TASK: Below are some records; print every one of them exactly.
BEGIN DATA FOR THIS EXERCISE
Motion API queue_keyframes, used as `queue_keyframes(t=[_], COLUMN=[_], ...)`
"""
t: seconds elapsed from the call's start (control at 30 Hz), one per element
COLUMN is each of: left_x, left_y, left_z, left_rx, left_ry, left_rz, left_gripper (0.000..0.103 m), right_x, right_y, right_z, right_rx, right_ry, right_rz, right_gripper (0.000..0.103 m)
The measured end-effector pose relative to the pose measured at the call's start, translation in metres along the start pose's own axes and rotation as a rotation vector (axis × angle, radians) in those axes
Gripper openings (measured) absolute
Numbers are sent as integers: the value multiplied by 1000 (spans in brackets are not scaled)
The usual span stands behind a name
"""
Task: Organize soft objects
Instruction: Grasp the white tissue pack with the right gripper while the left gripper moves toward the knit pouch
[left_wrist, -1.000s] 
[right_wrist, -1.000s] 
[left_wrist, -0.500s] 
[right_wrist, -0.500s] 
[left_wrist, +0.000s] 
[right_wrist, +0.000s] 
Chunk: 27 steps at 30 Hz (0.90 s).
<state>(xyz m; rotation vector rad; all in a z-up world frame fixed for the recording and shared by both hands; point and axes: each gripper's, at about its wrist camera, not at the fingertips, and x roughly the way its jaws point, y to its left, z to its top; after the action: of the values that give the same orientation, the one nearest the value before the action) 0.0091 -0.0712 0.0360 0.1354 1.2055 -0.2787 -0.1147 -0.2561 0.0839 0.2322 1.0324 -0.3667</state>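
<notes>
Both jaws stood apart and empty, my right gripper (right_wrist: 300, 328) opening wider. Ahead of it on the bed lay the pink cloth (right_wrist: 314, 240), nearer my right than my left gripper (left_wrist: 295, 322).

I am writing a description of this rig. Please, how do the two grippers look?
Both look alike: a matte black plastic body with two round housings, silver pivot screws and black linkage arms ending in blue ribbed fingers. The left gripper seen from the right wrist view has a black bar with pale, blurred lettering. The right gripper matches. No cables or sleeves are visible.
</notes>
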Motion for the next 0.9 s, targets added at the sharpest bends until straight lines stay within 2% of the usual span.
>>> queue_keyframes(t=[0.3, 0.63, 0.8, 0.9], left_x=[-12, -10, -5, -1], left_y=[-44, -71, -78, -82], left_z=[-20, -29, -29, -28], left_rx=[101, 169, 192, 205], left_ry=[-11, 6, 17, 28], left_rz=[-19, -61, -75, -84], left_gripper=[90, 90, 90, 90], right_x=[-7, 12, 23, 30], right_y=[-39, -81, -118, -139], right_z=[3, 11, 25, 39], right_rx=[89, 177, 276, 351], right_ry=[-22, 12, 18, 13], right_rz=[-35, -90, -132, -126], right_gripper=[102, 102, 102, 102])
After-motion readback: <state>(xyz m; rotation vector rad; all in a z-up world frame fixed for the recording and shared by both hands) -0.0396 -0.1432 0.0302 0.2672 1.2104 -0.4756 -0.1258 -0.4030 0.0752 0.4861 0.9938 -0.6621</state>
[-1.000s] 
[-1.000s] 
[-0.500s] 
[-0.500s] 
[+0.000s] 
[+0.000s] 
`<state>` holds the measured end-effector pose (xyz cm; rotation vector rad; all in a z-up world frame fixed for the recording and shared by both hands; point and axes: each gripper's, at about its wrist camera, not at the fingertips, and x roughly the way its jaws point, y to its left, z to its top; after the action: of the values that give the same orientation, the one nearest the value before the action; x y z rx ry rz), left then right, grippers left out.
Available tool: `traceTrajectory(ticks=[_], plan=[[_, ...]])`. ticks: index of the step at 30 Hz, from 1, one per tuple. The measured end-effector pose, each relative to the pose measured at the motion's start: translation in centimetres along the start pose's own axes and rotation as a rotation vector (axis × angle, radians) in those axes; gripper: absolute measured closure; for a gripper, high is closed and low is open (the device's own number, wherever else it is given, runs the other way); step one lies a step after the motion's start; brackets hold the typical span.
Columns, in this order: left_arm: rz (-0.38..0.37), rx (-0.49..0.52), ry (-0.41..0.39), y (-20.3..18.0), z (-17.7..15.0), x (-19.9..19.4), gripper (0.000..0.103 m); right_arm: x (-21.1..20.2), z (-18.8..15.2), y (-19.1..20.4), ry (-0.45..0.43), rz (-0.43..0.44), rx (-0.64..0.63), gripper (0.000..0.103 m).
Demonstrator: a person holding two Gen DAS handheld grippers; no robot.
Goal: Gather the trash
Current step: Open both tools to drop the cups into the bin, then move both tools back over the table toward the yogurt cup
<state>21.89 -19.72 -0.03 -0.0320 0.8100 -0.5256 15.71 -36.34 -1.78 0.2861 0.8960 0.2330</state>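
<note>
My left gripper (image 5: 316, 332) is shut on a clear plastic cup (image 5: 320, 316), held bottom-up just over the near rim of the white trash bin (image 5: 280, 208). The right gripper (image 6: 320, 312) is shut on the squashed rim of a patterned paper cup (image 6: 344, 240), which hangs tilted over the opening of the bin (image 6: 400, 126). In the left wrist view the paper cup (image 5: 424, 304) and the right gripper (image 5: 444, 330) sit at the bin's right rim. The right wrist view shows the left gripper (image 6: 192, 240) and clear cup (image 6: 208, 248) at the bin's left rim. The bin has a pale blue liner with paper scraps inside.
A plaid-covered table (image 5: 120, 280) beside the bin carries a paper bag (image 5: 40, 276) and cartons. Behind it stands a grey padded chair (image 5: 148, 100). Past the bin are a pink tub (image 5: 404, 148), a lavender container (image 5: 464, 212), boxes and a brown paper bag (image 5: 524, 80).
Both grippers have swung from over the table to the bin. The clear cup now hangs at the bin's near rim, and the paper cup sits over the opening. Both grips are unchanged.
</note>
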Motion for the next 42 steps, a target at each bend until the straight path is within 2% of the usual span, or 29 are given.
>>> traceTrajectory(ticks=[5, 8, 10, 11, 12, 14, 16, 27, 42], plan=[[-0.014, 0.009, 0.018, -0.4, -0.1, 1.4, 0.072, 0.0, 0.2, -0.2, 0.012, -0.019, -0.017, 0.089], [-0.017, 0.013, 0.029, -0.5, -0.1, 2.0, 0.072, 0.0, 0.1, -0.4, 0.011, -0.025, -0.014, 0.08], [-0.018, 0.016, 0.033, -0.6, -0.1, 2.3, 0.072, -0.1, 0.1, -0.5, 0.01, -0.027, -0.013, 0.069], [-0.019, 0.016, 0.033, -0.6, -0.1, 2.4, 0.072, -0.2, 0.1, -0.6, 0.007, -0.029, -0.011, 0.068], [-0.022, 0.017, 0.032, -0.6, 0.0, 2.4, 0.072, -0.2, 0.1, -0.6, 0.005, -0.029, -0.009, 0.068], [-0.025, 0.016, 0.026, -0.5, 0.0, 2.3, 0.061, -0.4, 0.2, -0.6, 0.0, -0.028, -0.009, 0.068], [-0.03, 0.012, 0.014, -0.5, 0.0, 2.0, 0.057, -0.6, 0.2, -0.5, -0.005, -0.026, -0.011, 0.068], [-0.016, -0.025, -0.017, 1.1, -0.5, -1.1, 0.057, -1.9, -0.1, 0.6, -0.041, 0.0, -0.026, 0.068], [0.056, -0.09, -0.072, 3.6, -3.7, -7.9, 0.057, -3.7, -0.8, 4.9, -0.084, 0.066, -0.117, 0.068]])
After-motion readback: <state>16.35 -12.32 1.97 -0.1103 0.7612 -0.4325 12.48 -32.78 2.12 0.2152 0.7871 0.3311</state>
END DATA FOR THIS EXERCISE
TASK SOLUTION:
Motion API queue_keyframes, used as `queue_keyframes(t=[_], COLUMN=[_], ...)`
"""
t: seconds elapsed from the call's start (control at 30 Hz), one per element
COLUMN is each of: left_x, left_y, left_z, left_rx, left_ry, left_rz, left_gripper (0.000..0.103 m), right_x, right_y, right_z, right_rx, right_ry, right_rz, right_gripper (0.000..0.103 m)
The measured end-effector pose relative to the pose measured at the call's start, translation in metres along the start pose's own axes and rotation as a rotation vector (axis × angle, radians) in those axes
Gripper openings (measured) absolute
Numbers are sent as integers: the value multiplied by 1000 (spans in brackets are not scaled)
The usual span stands behind a name
"""
Task: Organize soft objects
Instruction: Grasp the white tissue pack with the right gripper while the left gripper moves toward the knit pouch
[left_wrist, -1.000s] 
[right_wrist, -1.000s] 
[left_wrist, -0.500s] 
[right_wrist, -0.500s] 
[left_wrist, +0.000s] 
[right_wrist, +0.000s] 
Chunk: 27 steps at 30 Hz (0.90 s).
<state>(xyz m; rotation vector rad; all in a z-up world frame fixed for the recording and shared by both hands; point and axes: each gripper's, at about its wrist camera, not at the fingertips, and x roughly the way its jaws point, y to its left, z to its top; after the action: of the values that give the same orientation, the one nearest the value before the action) 0.0091 -0.0712 0.0360 0.1354 1.2055 -0.2787 -0.1147 -0.2561 0.0839 0.2322 1.0324 -0.3667</state>
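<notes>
Both jaws stood apart and empty, my right gripper (right_wrist: 300, 328) opening wider. Ahead of it on the bed lay the pink cloth (right_wrist: 314, 240), nearer my right than my left gripper (left_wrist: 295, 322).

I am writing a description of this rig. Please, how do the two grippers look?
Both look alike: a matte black plastic body with two round housings, silver pivot screws and black linkage arms ending in blue ribbed fingers. The left gripper seen from the right wrist view has a black bar with pale, blurred lettering. The right gripper matches. No cables or sleeves are visible.
</notes>
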Motion for the next 0.9 s, targets added at the sharpest bends until straight lines stay within 2% of the usual span.
>>> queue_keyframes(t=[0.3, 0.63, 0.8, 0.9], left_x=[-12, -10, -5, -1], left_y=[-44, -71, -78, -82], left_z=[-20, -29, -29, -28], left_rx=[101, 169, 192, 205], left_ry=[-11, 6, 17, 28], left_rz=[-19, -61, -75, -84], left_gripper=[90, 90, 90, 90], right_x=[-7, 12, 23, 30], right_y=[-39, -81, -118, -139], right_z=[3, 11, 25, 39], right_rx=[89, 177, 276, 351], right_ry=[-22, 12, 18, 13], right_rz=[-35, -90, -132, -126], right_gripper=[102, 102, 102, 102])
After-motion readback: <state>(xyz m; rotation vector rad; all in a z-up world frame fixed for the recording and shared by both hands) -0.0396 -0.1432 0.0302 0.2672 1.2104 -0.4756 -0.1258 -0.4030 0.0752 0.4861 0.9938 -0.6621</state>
[-1.000s] 
[-1.000s] 
[-0.500s] 
[-0.500s] 
[+0.000s] 
[+0.000s] 
`<state>` holds the measured end-effector pose (xyz cm; rotation vector rad; all in a z-up world frame fixed for the recording and shared by both hands; point and axes: each gripper's, at about its wrist camera, not at the fingertips, and x roughly the way its jaws point, y to its left, z to its top; after the action: of the values that give the same orientation, the one nearest the value before the action; x y z rx ry rz), left then right, grippers left out.
Available tool: `traceTrajectory(ticks=[_], plan=[[_, ...]])`. ticks: index of the step at 30 Hz, from 1, one per tuple. The measured end-effector pose, each relative to the pose measured at the motion's start: translation in centimetres along the start pose's own axes and rotation as a rotation vector (axis × angle, radians) in those axes; gripper: absolute measured closure; for a gripper, high is closed and low is open (the device's own number, wherever else it is given, runs the other way); step one lies a step after the motion's start; brackets hold the typical span.
Columns, in this order: left_arm: rz (-0.38..0.37), rx (-0.49..0.52), ry (-0.41..0.39), y (-20.3..18.0), z (-17.7..15.0), x (-19.9..19.4), gripper (0.000..0.103 m); right_arm: x (-21.1..20.2), z (-18.8..15.2), y (-19.1..20.4), ry (-0.45..0.43), rz (-0.43..0.44), rx (-0.64..0.63), gripper (0.000..0.103 m).
Demonstrator: a person holding two Gen DAS handheld grippers; no robot.
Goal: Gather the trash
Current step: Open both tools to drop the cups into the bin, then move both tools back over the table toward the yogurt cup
<state>21.89 -19.72 -0.03 -0.0320 0.8100 -0.5256 15.71 -36.34 -1.78 0.2861 0.8960 0.2330</state>
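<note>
My left gripper (image 5: 316, 332) is shut on a clear plastic cup (image 5: 320, 316), held bottom-up just over the near rim of the white trash bin (image 5: 280, 208). The right gripper (image 6: 320, 312) is shut on the squashed rim of a patterned paper cup (image 6: 344, 240), which hangs tilted over the opening of the bin (image 6: 400, 126). In the left wrist view the paper cup (image 5: 424, 304) and the right gripper (image 5: 444, 330) sit at the bin's right rim. The right wrist view shows the left gripper (image 6: 192, 240) and clear cup (image 6: 208, 248) at the bin's left rim. The bin has a pale blue liner with paper scraps inside.
A plaid-covered table (image 5: 120, 280) beside the bin carries a paper bag (image 5: 40, 276) and cartons. Behind it stands a grey padded chair (image 5: 148, 100). Past the bin are a pink tub (image 5: 404, 148), a lavender container (image 5: 464, 212), boxes and a brown paper bag (image 5: 524, 80).
Both grippers have swung from over the table to the bin. The clear cup now hangs at the bin's near rim, and the paper cup sits over the opening. Both grips are unchanged.
</note>
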Motion for the next 42 steps, a target at each bend until the straight path is within 2% of the usual span, or 29 are given.
>>> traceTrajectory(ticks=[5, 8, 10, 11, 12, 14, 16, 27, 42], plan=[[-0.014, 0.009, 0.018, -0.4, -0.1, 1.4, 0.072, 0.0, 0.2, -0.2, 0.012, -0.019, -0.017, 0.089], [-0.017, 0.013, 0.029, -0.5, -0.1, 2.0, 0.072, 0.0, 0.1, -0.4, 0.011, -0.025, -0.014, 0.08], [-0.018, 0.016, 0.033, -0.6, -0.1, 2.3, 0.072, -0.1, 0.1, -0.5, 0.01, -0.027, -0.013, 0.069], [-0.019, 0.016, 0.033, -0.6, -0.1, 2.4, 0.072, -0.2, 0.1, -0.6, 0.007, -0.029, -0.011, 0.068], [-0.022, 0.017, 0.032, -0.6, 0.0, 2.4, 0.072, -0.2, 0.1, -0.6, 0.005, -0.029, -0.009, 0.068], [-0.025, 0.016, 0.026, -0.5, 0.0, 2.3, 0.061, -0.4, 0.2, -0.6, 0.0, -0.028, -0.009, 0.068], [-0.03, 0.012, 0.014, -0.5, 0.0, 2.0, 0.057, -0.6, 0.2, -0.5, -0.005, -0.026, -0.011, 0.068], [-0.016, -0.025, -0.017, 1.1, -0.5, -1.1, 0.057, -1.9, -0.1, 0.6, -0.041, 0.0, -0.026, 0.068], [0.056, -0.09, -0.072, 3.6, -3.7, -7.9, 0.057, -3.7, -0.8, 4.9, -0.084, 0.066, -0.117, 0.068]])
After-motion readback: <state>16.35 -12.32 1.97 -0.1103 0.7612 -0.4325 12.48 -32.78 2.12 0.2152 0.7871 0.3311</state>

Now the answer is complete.